───── Entries provided ─────

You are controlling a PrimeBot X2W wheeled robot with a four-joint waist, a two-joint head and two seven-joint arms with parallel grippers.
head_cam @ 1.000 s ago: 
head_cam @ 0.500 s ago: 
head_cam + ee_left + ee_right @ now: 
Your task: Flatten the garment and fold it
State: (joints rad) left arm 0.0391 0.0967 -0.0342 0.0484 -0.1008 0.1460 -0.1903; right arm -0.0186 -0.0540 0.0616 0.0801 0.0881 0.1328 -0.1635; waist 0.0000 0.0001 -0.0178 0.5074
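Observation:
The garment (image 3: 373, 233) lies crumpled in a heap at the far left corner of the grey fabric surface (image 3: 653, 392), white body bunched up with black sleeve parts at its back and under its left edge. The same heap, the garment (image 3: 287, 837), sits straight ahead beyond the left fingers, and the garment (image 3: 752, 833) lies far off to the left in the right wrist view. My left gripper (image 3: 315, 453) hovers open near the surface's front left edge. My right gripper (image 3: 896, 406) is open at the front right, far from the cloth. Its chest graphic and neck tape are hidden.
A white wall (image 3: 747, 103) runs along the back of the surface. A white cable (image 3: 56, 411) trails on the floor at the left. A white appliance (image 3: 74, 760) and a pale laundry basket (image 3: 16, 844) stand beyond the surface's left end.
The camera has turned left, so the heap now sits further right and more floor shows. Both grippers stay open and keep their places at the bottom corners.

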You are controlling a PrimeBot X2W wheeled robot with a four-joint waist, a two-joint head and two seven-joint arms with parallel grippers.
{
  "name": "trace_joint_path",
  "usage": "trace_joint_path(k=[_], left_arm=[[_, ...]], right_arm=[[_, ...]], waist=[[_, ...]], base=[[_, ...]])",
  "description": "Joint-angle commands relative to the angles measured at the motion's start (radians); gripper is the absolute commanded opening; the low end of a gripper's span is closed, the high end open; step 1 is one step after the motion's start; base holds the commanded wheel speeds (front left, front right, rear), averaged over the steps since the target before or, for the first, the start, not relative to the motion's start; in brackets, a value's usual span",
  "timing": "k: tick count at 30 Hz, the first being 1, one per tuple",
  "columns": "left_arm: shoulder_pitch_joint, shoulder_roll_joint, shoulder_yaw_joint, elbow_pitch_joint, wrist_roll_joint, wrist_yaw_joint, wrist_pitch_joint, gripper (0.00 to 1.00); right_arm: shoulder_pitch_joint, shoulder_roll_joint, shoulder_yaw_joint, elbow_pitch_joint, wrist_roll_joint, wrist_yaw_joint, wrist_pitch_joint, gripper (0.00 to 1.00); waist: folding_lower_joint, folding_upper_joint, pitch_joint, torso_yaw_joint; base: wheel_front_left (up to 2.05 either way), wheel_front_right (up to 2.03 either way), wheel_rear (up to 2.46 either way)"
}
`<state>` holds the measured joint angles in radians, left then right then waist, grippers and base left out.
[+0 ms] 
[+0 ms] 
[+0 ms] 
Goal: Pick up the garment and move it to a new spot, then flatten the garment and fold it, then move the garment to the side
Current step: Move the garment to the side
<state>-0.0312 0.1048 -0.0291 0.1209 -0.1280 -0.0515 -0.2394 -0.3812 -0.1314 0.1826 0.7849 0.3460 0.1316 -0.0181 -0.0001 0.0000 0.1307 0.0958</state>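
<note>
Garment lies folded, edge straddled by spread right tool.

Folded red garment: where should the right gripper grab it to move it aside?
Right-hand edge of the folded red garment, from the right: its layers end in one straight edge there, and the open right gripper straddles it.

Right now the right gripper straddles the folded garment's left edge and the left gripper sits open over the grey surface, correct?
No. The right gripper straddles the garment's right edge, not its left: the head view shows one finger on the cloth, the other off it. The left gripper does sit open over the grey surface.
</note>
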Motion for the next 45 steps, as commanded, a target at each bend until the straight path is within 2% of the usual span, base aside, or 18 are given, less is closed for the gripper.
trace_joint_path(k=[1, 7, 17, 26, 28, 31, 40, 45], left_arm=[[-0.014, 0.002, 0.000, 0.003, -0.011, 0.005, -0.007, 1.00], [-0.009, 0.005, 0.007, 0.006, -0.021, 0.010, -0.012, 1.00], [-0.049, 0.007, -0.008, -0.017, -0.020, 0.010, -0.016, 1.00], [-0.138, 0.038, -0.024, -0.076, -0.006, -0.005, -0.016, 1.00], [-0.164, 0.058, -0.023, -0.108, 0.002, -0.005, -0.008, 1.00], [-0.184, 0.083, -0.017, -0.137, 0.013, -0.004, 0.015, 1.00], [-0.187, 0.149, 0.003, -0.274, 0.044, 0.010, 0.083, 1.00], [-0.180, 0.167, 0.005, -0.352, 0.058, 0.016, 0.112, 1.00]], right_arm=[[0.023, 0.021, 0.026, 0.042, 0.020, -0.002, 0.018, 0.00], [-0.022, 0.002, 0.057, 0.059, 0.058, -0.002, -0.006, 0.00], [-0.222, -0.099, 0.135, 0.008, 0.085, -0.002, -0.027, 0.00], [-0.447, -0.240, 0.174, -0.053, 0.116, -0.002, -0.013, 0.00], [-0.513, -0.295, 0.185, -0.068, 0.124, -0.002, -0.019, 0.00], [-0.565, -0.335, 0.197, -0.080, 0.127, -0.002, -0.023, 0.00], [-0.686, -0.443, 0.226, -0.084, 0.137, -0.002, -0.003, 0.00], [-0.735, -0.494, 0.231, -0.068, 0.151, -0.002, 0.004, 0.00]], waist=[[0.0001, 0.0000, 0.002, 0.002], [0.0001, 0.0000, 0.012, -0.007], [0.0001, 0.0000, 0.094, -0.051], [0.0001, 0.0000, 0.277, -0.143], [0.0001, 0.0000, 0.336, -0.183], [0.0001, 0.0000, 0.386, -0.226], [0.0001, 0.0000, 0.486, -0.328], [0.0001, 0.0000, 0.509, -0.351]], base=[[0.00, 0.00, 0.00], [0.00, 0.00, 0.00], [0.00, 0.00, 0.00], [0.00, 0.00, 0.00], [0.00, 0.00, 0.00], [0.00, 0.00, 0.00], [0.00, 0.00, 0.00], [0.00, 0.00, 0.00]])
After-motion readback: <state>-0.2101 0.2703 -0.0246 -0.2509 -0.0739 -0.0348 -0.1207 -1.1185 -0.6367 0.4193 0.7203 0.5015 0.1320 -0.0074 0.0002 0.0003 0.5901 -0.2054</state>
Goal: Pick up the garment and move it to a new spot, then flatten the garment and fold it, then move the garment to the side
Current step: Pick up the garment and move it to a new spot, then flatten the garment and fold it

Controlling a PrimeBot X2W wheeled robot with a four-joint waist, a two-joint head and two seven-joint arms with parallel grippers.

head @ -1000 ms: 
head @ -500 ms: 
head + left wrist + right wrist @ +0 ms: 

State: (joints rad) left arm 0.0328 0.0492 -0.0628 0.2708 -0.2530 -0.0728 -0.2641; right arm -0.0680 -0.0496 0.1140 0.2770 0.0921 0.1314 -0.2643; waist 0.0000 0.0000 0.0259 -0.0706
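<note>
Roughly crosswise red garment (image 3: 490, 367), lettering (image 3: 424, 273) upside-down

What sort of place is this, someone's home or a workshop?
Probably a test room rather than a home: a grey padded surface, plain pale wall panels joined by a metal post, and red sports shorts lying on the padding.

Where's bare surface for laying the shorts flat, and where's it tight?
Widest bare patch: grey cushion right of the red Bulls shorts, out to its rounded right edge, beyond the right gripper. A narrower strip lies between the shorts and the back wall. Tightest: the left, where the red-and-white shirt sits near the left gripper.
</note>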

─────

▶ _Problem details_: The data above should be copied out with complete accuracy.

▶ _Solution to this problem_:
You are controlling a PrimeBot X2W wheeled robot with a four-joint waist, a two-joint head and two seven-joint arms with parallel grippers.
head_cam @ 1.000 s ago: 
head_cam @ 0.500 s ago: 
head_cam + ee_left + ee_right @ now: 
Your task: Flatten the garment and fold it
State: (joints rad) left arm 0.0391 0.0967 -0.0342 0.0484 -0.1008 0.1460 -0.1903; right arm -0.0186 -0.0540 0.0616 0.0801 0.0881 0.1328 -0.1635; waist 0.0000 0.0001 -0.0178 0.5074
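Observation:
The garment (image 3: 373, 233) lies crumpled in a heap at the far left corner of the grey fabric surface (image 3: 653, 392), white body bunched up with black sleeve parts at its back and under its left edge. The same heap, the garment (image 3: 287, 837), sits straight ahead beyond the left fingers, and the garment (image 3: 752, 833) lies far off to the left in the right wrist view. My left gripper (image 3: 315, 453) hovers open near the surface's front left edge. My right gripper (image 3: 896, 406) is open at the front right, far from the cloth. Its chest graphic and neck tape are hidden.
A white wall (image 3: 747, 103) runs along the back of the surface. A white cable (image 3: 56, 411) trails on the floor at the left. A white appliance (image 3: 74, 760) and a pale laundry basket (image 3: 16, 844) stand beyond the surface's left end.
The camera has turned left, so the heap now sits further right and more floor shows. Both grippers stay open and keep their places at the bottom corners.
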
You are controlling a PrimeBot X2W wheeled robot with a four-joint waist, a two-joint head and two seven-joint arms with parallel grippers.
{
  "name": "trace_joint_path",
  "usage": "trace_joint_path(k=[_], left_arm=[[_, ...]], right_arm=[[_, ...]], waist=[[_, ...]], base=[[_, ...]])",
  "description": "Joint-angle commands relative to the angles measured at the motion's start (radians); gripper is the absolute commanded opening; the low end of a gripper's span is closed, the high end open; step 1 is one step after the motion's start; base holds the commanded wheel speeds (front left, front right, rear), averaged over the steps since the target before or, for the first, the start, not relative to the motion's start; in brackets, a value's usual span",
  "timing": "k: tick count at 30 Hz, the first being 1, one per tuple",
  "columns": "left_arm: shoulder_pitch_joint, shoulder_roll_joint, shoulder_yaw_joint, elbow_pitch_joint, wrist_roll_joint, wrist_yaw_joint, wrist_pitch_joint, gripper (0.00 to 1.00); right_arm: shoulder_pitch_joint, shoulder_roll_joint, shoulder_yaw_joint, elbow_pitch_joint, wrist_roll_joint, wrist_yaw_joint, wrist_pitch_joint, gripper (0.00 to 1.00); waist: folding_lower_joint, folding_upper_joint, pitch_joint, torso_yaw_joint; base: wheel_front_left (up to 2.05 either way), wheel_front_right (up to 2.03 either way), wheel_rear (up to 2.46 either way)"
}
`<state>` holds the measured joint angles in radians, left then right then waist, grippers and base left out.
[+0 ms] 
[+0 ms] 
[+0 ms] 
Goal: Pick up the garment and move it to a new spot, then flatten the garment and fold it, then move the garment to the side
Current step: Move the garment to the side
<state>-0.0312 0.1048 -0.0291 0.1209 -0.1280 -0.0515 -0.2394 -0.3812 -0.1314 0.1826 0.7849 0.3460 0.1316 -0.0181 -0.0001 0.0000 0.1307 0.0958</state>
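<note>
Garment lies folded, edge straddled by spread right tool.

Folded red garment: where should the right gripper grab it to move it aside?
Right-hand edge of the folded red garment, from the right: its layers end in one straight edge there, and the open right gripper straddles it.

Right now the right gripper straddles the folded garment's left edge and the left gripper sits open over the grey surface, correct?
No. The right gripper straddles the garment's right edge, not its left: the head view shows one finger on the cloth, the other off it. The left gripper does sit open over the grey surface.
</note>
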Motion for the next 45 steps, as commanded, a target at each bend until the straight path is within 2% of the usual span, base aside, or 18 are given, less is closed for the gripper.
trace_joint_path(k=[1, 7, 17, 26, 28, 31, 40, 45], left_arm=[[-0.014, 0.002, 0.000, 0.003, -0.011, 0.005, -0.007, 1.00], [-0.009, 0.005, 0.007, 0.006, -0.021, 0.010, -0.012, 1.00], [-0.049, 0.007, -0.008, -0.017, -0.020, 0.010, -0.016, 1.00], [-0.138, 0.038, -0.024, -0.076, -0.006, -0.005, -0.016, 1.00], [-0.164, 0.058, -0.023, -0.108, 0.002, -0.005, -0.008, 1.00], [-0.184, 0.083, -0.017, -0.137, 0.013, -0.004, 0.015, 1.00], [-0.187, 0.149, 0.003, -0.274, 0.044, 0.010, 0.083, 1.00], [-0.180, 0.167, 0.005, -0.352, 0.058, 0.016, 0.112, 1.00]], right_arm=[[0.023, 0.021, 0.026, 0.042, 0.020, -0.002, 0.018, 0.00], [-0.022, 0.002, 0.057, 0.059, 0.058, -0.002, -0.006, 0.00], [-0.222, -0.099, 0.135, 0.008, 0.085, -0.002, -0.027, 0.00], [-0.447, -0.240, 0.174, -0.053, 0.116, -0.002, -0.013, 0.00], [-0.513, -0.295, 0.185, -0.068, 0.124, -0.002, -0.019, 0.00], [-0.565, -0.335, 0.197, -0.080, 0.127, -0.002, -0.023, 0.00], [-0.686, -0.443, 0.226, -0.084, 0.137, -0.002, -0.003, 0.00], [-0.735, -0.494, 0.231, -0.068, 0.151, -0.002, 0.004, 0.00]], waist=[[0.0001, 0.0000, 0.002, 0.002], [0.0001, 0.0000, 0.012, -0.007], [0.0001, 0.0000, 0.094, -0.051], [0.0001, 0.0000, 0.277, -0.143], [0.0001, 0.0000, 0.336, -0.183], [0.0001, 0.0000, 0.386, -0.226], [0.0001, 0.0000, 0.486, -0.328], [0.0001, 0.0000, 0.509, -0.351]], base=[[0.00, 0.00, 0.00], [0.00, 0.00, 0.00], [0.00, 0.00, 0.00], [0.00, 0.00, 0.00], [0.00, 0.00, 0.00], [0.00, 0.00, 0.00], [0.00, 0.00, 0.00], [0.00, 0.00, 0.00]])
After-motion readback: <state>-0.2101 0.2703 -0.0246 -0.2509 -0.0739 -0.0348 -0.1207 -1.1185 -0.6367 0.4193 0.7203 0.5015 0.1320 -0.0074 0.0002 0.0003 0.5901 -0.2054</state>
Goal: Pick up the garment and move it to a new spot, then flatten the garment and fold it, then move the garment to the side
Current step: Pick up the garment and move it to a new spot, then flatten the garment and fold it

Controlling a PrimeBot X2W wheeled robot with a four-joint waist, a two-joint head and two seven-joint arms with parallel grippers.

head @ -1000 ms: 
head @ -500 ms: 
head + left wrist + right wrist @ +0 ms: 

State: (joints rad) left arm 0.0328 0.0492 -0.0628 0.2708 -0.2530 -0.0728 -0.2641; right arm -0.0680 -0.0496 0.1140 0.2770 0.0921 0.1314 -0.2643; waist 0.0000 0.0000 0.0259 -0.0706
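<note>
Roughly crosswise red garment (image 3: 490, 367), lettering (image 3: 424, 273) upside-down

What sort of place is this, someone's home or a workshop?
Probably a test room rather than a home: a grey padded surface, plain pale wall panels joined by a metal post, and red sports shorts lying on the padding.

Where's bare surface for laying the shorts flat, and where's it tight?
Widest bare patch: grey cushion right of the red Bulls shorts, out to its rounded right edge, beyond the right gripper. A narrower strip lies between the shorts and the back wall. Tightest: the left, where the red-and-white shirt sits near the left gripper.
</note>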

This output is now complete.